**ACTIVITY**
Please print the full listing below exactly, but not the pictures in it.
┏━━
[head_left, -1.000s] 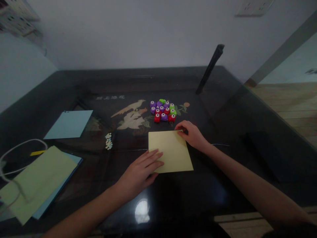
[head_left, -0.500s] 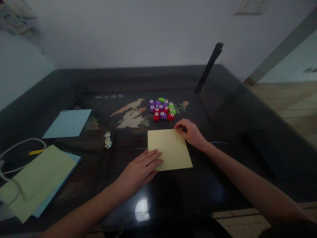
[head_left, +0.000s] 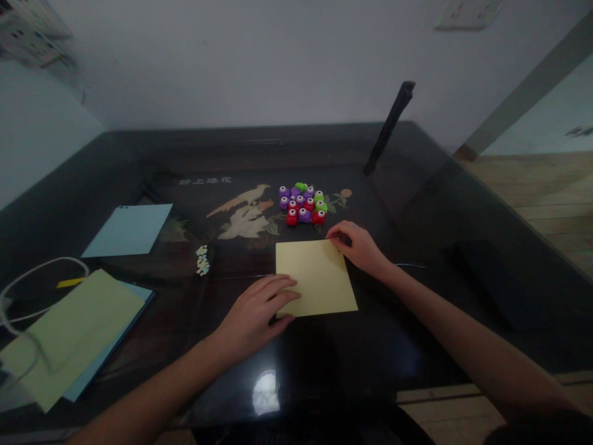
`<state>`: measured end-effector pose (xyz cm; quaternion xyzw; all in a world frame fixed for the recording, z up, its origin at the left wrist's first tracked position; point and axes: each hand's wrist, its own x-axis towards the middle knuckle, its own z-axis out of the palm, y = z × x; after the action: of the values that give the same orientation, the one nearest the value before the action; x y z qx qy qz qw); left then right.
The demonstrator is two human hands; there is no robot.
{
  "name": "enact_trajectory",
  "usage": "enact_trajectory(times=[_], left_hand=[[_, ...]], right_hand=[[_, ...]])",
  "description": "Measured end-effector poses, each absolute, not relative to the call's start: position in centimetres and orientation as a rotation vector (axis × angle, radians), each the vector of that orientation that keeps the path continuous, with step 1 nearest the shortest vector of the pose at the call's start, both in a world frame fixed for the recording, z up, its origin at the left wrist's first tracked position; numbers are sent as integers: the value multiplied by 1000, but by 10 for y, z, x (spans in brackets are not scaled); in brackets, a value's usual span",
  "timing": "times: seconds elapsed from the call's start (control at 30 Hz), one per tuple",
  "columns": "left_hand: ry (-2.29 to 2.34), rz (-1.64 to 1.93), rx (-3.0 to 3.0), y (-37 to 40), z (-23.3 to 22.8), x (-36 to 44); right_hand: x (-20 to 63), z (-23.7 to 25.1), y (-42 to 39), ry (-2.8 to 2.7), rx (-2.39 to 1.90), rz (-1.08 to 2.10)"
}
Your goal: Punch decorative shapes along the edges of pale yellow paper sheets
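Head view, one moment observed. Yellow paper sheet (head_left: 315,278) lies flat on the dark glossy counter (head_left: 417,204), near its middle and slightly toward the person.

Left hand (head_left: 254,312) rests on the sheet's near left corner, fingers curled and lying together on the paper; whether the grip pinches the edge cannot be told. Right hand (head_left: 359,247) sits at the far right corner, fingertips bent down onto that corner; a true pinch cannot be confirmed there either. Both forearms are bare.

Just beyond the sheet, apart from it, stands a tight cluster of small purple, red and green punches (head_left: 303,202) on the counter's bird inlay (head_left: 245,213). Left of the sheet, a small heap of pale paper cut-outs (head_left: 202,260).

Further left: a light blue sheet (head_left: 127,230), lying alone; nearer the person, a pale green sheet (head_left: 69,337) overlapping a blue one beneath it, with a white cord (head_left: 28,278) looping beside it. A dark slender stand (head_left: 389,127) leans at the counter's far right.
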<state>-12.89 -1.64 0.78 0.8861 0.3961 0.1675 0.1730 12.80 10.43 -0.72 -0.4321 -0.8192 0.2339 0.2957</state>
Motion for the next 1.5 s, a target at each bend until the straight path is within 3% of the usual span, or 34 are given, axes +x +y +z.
enact_trajectory(times=[1.5], left_hand=[[1123, 348, 2547, -18, 22, -131]], right_hand=[[125, -2, 99, -2235, -1098, 669]])
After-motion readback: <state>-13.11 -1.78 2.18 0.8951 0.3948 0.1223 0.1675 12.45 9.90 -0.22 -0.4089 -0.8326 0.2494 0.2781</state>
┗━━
**RESULT OF THE TASK**
[head_left, -1.000s] 
[head_left, -0.500s] 
[head_left, +0.000s] 
`<state>`: measured end-effector pose (xyz cm; quaternion xyzw; all in a world frame fixed for the recording, z up, its origin at the left wrist's first tracked position; point and axes: each hand's wrist, its own x-axis towards the middle knuckle, its own z-axis out of the palm, y = z × x; after the action: of the values that give the same orientation, the one nearest the value before the action; x y z qx qy qz qw); left then right.
The demonstrator is two human hands; there is no robot.
{
  "name": "enact_trajectory",
  "usage": "enact_trajectory(times=[_], left_hand=[[_, ...]], right_hand=[[_, ...]])",
  "description": "Measured end-effector poses, each absolute, not relative to the call's start: position in centimetres and orientation as a rotation vector (axis × angle, radians), each the vector of that orientation that keeps the path continuous, with step 1 nearest the shortest vector of the pose at the call's start, both in a world frame fixed for the recording, z up, its origin at the left wrist's first tracked position; numbers are sent as integers: the value multiplied by 1000, but by 10 for y, z, x (spans in brackets are not scaled); in brackets, a value's usual span",
  "timing": "times: seconds elapsed from the call's start (control at 30 Hz), one per tuple",
  "columns": "left_hand: ry (-2.29 to 2.34), rz (-1.64 to 1.93), rx (-3.0 to 3.0), y (-37 to 40), z (-23.3 to 22.8), x (-36 to 44); right_hand: x (-20 to 63), z (-23.7 to 25.1), y (-42 to 39), ry (-2.8 to 2.7), rx (-2.39 to 1.90), rz (-1.08 to 2.10)"
}
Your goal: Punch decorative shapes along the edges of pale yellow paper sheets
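Head view, one moment observed. Yellow paper sheet (head_left: 315,278) lies flat on the dark glossy counter (head_left: 417,204), near its middle and slightly toward the person.

Left hand (head_left: 254,312) rests on the sheet's near left corner, fingers curled and lying together on the paper; whether the grip pinches the edge cannot be told. Right hand (head_left: 359,247) sits at the far right corner, fingertips bent down onto that corner; a true pinch cannot be confirmed there either. Both forearms are bare.

Just beyond the sheet, apart from it, stands a tight cluster of small purple, red and green punches (head_left: 303,202) on the counter's bird inlay (head_left: 245,213). Left of the sheet, a small heap of pale paper cut-outs (head_left: 202,260).

Further left: a light blue sheet (head_left: 127,230), lying alone; nearer the person, a pale green sheet (head_left: 69,337) overlapping a blue one beneath it, with a white cord (head_left: 28,278) looping beside it. A dark slender stand (head_left: 389,127) leans at the counter's far right.
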<state>-12.89 -1.64 0.78 0.8861 0.3961 0.1675 0.1730 12.80 10.43 -0.72 -0.4321 -0.8192 0.2339 0.2957</state>
Motion for the next 1.5 s, a target at each bend until the straight path is within 3% of the usual span, or 34 are given, axes +x +y +z.
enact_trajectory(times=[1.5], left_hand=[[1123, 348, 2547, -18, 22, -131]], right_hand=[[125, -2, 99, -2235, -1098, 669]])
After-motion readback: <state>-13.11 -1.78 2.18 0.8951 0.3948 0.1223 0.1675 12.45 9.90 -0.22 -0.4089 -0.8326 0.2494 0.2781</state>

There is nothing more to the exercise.